### GOAL OF THE EXERCISE
Find the line with "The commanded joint" in the entries below, then reproduce it and every line after it down to and including the line with "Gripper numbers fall", exactly.

### SOURCE DATA
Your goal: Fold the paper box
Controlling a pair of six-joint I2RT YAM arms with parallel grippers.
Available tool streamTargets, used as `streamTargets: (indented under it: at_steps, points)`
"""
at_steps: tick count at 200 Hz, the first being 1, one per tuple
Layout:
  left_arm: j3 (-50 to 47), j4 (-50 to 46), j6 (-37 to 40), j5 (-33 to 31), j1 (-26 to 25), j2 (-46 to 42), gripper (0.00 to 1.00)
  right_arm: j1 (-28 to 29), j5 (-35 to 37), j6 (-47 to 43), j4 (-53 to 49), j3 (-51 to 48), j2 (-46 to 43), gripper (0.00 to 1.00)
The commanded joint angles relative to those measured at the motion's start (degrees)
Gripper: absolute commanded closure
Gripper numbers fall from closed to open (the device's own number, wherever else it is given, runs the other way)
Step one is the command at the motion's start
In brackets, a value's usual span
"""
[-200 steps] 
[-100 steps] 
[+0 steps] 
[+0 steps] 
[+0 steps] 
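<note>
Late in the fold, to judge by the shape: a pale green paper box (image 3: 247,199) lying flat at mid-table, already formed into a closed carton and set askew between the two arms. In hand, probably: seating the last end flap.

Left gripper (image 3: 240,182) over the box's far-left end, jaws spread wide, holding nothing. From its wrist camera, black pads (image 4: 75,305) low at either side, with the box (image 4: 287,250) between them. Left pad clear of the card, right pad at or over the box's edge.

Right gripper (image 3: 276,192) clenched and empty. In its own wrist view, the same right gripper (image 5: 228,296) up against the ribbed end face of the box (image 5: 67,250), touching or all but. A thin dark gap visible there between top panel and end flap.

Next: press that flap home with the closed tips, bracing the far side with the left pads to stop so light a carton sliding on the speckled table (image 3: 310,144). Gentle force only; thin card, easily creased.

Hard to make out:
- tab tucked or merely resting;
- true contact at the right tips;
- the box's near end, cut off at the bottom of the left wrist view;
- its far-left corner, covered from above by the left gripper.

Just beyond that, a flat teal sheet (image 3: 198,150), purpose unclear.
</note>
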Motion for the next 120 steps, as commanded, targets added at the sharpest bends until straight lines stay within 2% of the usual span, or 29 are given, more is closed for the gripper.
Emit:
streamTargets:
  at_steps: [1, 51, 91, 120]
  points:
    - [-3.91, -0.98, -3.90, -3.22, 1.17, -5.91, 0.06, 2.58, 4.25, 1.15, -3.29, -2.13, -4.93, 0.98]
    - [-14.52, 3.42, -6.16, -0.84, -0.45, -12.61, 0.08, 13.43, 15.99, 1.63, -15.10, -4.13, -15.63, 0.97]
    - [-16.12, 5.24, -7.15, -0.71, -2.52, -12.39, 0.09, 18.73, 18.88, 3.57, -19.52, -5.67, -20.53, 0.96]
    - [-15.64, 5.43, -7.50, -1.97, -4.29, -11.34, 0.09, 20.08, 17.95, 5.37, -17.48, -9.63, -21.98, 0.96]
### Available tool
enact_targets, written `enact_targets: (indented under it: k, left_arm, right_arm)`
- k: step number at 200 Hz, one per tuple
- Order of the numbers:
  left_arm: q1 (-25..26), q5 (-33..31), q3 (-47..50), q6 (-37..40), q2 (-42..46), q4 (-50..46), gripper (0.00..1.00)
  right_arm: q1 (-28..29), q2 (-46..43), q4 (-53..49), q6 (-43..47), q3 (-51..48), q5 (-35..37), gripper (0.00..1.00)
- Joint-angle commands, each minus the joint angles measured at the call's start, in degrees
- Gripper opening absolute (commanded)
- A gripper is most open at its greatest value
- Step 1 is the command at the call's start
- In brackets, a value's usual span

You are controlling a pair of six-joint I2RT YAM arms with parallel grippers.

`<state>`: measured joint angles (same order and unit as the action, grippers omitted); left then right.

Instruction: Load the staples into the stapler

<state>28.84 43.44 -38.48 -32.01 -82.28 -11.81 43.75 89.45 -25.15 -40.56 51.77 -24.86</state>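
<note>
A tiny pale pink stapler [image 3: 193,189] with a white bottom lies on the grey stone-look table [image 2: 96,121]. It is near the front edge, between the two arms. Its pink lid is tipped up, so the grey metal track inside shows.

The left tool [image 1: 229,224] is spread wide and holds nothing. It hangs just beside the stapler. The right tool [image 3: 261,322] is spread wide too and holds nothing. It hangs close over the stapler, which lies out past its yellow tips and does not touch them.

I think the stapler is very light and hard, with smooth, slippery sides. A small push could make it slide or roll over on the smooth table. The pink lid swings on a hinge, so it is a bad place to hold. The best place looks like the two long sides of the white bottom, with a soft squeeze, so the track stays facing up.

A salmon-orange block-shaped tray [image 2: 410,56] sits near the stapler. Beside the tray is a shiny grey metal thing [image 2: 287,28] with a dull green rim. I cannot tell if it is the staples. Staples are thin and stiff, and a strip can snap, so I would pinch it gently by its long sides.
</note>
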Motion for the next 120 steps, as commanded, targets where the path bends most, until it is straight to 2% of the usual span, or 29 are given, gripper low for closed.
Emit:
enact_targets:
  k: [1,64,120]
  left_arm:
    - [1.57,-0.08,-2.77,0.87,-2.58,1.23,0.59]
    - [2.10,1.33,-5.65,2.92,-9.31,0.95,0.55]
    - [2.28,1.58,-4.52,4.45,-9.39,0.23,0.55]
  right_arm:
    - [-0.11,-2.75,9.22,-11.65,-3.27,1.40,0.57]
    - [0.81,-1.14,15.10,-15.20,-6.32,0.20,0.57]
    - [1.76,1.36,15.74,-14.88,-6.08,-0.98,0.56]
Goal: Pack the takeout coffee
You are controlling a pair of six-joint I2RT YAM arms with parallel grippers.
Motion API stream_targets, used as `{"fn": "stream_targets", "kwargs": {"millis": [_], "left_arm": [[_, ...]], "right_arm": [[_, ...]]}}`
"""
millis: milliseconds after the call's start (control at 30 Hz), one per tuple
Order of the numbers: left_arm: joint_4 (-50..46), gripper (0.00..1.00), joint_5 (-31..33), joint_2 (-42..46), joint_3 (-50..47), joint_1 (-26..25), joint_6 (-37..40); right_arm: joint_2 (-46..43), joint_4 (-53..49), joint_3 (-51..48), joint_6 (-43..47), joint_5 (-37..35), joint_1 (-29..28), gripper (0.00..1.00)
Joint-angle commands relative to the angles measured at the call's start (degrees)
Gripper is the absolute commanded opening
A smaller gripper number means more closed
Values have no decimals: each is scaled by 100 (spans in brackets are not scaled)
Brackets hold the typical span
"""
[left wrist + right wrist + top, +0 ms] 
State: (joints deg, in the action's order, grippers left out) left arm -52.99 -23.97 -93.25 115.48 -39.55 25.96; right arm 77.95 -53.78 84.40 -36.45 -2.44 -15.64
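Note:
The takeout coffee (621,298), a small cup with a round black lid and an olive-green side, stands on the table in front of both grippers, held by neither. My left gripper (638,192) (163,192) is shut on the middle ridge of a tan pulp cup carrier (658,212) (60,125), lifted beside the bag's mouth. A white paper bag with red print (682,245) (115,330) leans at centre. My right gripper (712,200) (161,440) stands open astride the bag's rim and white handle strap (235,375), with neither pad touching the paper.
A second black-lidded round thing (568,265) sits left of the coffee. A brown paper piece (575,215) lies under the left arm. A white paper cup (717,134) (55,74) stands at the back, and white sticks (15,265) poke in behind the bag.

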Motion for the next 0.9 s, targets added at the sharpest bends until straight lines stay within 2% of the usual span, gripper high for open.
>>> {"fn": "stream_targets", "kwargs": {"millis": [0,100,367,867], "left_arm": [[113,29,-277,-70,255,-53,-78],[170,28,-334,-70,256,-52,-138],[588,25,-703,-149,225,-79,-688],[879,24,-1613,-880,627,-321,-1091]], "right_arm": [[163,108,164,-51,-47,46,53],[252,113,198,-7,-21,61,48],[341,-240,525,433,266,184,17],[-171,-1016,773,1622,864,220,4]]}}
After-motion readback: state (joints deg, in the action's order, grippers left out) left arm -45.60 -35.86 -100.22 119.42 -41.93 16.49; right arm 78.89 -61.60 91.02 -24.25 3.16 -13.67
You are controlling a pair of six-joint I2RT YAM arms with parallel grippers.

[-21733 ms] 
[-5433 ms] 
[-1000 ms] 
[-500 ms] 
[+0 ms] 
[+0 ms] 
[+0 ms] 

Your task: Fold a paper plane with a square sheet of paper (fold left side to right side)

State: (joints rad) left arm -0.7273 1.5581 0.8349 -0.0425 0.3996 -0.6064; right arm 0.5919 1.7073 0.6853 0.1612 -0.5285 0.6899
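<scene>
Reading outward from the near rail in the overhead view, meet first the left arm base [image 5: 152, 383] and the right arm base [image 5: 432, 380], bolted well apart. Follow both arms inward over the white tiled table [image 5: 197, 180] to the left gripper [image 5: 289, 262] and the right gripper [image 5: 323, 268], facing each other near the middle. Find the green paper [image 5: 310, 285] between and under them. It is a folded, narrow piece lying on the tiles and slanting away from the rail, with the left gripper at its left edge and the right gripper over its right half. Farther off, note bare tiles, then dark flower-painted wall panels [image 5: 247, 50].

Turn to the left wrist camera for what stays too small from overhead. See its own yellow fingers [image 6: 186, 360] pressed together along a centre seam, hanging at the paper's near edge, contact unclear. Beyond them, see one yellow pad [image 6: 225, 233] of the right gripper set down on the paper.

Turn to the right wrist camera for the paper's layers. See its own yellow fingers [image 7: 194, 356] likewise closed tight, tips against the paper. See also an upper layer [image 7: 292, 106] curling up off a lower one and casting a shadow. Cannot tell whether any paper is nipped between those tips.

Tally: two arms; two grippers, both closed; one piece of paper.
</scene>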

### SOLUTION BELOW
The commanded joint angles relative to those measured at the motion's start (degrees)
Gripper: absolute commanded closure
Gripper numbers fall from closed to open (the device's own number, wherever else it is given, runs the other way)

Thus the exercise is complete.